Zunächst aber gab es andere Dinge, um die sich die Jedi kümmern musste. „Ich werde mich eine Weile zurückziehen“, erklärte Saanza unnötigerweise dem Droiden und erhob sich. Die RX-Einheit reagierte nicht und nur der gelegentliche Blick auf die Schiffsanzeigen sowie das Leuchten der Reflektoren verrieten, dass ihr Pilot sich nicht abgeschaltet hatte.

Die Jedi verließ das Cockpit und machte sich auf den Weg i nden Passagierbereich der Fähre, der meist zum Truppentransport genutzt wurde. In einer Ecke befand sich eine spartanische Erfrischungszelle, die nicht mehr als das Nötigste enthielt. Saanza zog ihre Stiefel aus und stellte sie neben einen der Sitze, über den sie die Jacke ihrer Robe zum Trocknen aufhing. Nach kurzem Zögern folgte ebenfalls das klamme Beinkleid. Dank der Klimatisierung fror die Jedi auch in der ärmellosen Unterkleidung nicht. Nach einer Katzenwäsche betrachtete sich Saanza im kleinen Spiegel des Erfrischers. Ihre Haare waren so geflochten wie immer, nur ein paar Strähnen hatten sich durch Schlaf und Sturm gelöst. Die Jedi löste ihren Zopf, entwirrte die Haare mit den Fingern und ließ ihre blonden Locken über ihre Schultern fließen. Nichts an ihrem Spiegelbild kam ihr befremdlich vor. Und doch war da dieses Gefühl, dass Saanza nicht abschütteln konnte…

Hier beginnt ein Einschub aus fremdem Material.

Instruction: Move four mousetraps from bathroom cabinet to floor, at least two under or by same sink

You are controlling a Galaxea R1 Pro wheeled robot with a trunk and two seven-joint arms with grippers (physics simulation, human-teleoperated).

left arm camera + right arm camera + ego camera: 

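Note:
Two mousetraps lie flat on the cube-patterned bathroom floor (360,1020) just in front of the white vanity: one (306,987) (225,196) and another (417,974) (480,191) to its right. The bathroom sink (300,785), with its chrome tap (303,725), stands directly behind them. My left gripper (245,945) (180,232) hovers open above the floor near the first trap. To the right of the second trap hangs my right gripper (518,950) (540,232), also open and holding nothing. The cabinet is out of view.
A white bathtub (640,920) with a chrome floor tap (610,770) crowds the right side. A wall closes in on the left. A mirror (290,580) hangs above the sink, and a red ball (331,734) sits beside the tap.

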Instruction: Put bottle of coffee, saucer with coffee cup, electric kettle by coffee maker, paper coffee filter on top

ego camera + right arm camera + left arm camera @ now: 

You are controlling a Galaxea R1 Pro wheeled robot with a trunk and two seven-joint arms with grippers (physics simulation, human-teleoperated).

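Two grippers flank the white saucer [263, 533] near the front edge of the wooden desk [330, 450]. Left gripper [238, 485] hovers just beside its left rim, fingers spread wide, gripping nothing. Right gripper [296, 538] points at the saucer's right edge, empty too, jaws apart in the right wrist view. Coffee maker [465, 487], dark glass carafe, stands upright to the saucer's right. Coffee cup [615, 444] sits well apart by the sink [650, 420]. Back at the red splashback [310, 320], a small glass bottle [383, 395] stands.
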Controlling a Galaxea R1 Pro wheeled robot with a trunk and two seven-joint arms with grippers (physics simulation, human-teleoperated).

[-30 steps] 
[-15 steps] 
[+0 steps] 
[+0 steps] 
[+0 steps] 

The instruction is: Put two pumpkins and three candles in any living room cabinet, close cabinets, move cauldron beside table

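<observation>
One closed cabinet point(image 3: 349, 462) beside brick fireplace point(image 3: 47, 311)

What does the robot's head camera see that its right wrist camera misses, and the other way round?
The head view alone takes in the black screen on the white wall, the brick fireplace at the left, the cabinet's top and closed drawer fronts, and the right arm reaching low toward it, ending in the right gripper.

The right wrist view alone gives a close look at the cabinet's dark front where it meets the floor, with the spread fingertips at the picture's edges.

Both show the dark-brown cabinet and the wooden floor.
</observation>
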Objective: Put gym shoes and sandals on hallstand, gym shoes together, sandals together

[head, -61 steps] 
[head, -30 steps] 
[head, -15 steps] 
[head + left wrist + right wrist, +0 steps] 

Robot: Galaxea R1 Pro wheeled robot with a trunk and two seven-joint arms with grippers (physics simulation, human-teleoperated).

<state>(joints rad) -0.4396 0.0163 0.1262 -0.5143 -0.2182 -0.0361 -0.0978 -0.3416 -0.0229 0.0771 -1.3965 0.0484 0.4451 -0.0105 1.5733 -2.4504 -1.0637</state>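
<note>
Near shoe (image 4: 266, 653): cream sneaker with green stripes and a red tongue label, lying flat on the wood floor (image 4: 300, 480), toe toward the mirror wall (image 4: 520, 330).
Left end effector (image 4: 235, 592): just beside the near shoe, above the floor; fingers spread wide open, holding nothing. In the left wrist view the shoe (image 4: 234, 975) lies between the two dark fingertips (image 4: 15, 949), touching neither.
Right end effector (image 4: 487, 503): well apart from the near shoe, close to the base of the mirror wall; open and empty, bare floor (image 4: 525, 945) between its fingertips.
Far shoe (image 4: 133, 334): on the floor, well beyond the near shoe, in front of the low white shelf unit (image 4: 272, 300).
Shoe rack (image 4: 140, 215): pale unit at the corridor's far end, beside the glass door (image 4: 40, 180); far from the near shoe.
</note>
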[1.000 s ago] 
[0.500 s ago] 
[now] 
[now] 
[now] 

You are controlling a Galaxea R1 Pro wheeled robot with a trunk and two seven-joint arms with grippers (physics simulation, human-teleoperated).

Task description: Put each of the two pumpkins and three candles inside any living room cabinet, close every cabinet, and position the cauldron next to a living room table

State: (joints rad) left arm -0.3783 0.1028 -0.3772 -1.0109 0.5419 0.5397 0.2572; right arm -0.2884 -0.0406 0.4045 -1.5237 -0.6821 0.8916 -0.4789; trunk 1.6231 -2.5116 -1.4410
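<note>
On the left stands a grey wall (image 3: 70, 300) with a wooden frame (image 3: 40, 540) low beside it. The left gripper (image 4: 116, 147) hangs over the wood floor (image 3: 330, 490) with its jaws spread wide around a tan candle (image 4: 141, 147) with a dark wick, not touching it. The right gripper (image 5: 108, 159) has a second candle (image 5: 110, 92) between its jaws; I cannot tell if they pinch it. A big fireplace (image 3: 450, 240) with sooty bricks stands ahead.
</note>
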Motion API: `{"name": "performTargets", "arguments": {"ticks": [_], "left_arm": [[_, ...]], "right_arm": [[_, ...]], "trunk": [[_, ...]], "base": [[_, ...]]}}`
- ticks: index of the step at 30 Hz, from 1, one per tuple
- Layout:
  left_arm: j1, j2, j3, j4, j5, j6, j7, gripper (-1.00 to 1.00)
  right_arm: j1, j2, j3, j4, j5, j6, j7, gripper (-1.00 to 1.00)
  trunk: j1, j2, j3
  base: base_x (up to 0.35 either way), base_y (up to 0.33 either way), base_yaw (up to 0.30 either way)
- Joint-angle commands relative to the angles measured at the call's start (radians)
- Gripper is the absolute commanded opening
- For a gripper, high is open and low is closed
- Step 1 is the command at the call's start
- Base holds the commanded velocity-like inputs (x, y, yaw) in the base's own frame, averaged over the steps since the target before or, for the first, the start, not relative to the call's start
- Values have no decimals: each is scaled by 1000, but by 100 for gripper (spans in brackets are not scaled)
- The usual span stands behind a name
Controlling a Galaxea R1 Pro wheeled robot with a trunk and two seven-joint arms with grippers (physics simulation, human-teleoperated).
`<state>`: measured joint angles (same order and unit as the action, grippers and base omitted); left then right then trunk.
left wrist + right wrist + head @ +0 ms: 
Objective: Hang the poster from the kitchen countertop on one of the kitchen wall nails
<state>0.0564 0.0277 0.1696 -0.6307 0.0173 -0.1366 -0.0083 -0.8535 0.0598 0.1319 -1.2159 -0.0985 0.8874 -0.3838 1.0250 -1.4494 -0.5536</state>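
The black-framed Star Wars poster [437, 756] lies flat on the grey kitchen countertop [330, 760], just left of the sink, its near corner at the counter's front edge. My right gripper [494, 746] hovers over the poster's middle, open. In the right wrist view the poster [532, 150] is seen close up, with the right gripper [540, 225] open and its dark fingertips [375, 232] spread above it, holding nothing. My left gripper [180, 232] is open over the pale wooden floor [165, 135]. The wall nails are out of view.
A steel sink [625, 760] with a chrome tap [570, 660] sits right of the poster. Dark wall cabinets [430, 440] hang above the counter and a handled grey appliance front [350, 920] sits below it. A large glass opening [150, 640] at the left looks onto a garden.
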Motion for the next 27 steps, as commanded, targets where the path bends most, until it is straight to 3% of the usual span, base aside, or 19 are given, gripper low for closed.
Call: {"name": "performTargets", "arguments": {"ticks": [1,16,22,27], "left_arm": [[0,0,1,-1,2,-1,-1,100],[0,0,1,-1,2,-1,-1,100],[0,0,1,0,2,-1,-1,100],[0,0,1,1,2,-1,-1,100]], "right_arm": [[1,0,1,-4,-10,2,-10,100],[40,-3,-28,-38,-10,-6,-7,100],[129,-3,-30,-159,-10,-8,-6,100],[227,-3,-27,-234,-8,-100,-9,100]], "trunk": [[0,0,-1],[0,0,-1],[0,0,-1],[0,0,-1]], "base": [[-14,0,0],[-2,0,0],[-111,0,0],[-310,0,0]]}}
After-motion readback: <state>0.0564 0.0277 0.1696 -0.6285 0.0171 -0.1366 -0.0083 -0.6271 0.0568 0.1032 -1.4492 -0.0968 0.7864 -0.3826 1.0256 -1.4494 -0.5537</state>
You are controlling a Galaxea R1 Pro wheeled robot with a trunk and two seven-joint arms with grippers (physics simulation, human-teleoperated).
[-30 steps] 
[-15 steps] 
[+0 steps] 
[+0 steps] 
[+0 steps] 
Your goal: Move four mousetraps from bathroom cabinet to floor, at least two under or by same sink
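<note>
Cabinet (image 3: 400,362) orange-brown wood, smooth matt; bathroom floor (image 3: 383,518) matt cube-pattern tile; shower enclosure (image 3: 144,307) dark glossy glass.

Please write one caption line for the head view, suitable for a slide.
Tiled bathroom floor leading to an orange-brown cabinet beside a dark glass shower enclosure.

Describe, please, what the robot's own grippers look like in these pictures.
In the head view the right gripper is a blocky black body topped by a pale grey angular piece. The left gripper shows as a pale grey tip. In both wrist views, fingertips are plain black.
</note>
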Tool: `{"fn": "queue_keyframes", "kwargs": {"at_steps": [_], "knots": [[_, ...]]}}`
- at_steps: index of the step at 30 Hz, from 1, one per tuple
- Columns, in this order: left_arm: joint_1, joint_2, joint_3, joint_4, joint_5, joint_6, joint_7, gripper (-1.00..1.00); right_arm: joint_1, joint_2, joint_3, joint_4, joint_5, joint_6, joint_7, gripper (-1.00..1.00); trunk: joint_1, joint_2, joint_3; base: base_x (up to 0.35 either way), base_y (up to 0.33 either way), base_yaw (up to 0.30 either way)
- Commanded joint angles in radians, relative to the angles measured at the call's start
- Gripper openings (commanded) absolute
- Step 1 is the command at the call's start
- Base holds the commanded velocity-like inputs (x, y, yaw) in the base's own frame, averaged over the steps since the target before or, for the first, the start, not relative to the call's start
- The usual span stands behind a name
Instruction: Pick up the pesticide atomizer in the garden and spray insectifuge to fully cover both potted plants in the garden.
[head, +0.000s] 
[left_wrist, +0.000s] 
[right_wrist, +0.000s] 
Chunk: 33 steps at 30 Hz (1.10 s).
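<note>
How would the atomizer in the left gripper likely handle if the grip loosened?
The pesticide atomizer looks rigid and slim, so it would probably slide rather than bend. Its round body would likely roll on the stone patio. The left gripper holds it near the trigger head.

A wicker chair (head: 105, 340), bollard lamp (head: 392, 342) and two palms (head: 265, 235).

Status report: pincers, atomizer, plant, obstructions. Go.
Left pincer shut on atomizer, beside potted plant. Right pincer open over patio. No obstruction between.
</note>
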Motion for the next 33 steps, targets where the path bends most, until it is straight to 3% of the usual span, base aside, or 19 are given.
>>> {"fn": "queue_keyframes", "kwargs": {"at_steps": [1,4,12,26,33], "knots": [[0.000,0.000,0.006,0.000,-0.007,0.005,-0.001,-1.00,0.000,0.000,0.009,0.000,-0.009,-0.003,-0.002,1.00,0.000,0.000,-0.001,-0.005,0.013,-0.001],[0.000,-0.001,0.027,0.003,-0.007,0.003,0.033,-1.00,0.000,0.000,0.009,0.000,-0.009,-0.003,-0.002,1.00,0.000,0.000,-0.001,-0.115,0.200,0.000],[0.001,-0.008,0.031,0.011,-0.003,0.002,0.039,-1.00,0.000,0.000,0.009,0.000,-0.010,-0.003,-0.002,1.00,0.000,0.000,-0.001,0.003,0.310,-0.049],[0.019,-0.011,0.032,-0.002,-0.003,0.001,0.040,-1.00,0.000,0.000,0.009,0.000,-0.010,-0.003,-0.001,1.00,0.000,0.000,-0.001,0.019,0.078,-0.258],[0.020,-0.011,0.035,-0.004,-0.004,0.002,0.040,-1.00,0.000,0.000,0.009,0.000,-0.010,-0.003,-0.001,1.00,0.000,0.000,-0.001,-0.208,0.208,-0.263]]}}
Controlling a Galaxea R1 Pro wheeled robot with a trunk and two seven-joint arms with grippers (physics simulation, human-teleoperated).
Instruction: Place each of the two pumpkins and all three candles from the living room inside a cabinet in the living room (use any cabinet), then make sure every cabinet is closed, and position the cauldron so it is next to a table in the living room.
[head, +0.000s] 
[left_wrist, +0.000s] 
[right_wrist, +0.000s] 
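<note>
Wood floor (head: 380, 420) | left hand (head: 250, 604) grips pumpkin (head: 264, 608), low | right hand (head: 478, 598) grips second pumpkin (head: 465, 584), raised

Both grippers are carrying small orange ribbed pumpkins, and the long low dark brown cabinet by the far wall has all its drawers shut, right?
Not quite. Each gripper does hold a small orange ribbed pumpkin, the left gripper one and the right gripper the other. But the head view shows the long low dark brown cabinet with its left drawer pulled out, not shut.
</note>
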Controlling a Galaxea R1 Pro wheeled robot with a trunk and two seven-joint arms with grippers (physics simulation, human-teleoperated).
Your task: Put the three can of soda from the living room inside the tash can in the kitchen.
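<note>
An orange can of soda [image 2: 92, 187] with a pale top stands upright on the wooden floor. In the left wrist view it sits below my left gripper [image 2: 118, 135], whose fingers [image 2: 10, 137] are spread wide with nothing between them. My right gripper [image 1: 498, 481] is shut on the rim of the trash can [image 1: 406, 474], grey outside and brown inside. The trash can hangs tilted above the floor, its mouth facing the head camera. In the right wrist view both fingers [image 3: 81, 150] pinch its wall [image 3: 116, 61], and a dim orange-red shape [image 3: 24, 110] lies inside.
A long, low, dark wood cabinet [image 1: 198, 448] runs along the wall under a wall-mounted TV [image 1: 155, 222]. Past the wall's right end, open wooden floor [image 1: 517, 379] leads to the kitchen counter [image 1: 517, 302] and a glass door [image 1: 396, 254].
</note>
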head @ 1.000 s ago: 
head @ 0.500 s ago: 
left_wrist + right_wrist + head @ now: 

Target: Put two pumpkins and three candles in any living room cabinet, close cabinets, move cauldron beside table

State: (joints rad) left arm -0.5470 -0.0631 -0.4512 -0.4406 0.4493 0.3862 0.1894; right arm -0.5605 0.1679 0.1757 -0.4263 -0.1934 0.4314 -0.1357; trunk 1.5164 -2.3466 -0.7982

Auch eine gründliche Untersuchung des Schiffes mit übernatürlichen und mundanen Sinnen führte zu keinem anderen Ergebnis: Sie und der Pilotendroide waren die einzigen Wesen an Bord des Shuttles. Es gab keine versteckten Sturmtruppler oder Dunkle Jedi in den Ladekammern des Schiffes. Auch keine Waffen – nicht, dass Saanza eine von ihnen genutzt hätte. Selbst das Gewicht ihres Lichtschwerts fehlte nicht an ihrem Gürtel, obwohl es doch eines der Markenzeichen eines Jedi-Ritters war. Nur ein paar Getränke- und Essensvorräte mit Selbsterhitzer, Decken und anderes Zubehör, das auf einem längeren Transport von Nutzen sein konnte. Die Jedi nahm sich eine Portion und ließ sich im Schneidersitz auf einer Bank nieder. Die warme Mahlzeit vermittelte einen Hauch von Normalität, doch Saanza hatte keinen wirklichen Appetit und führte das Besteck eher mechanisch zum Mund. Erst nach einer Weile fiel ihr auf, dass ihre Hände zitterten. Mit einem Seufzen stellte die Jedi das Essen beiseite und schloss die Augen.
Es gibt keine Gefühle, es gibt Frieden…
Sie hatte eine lange Reise vor sich.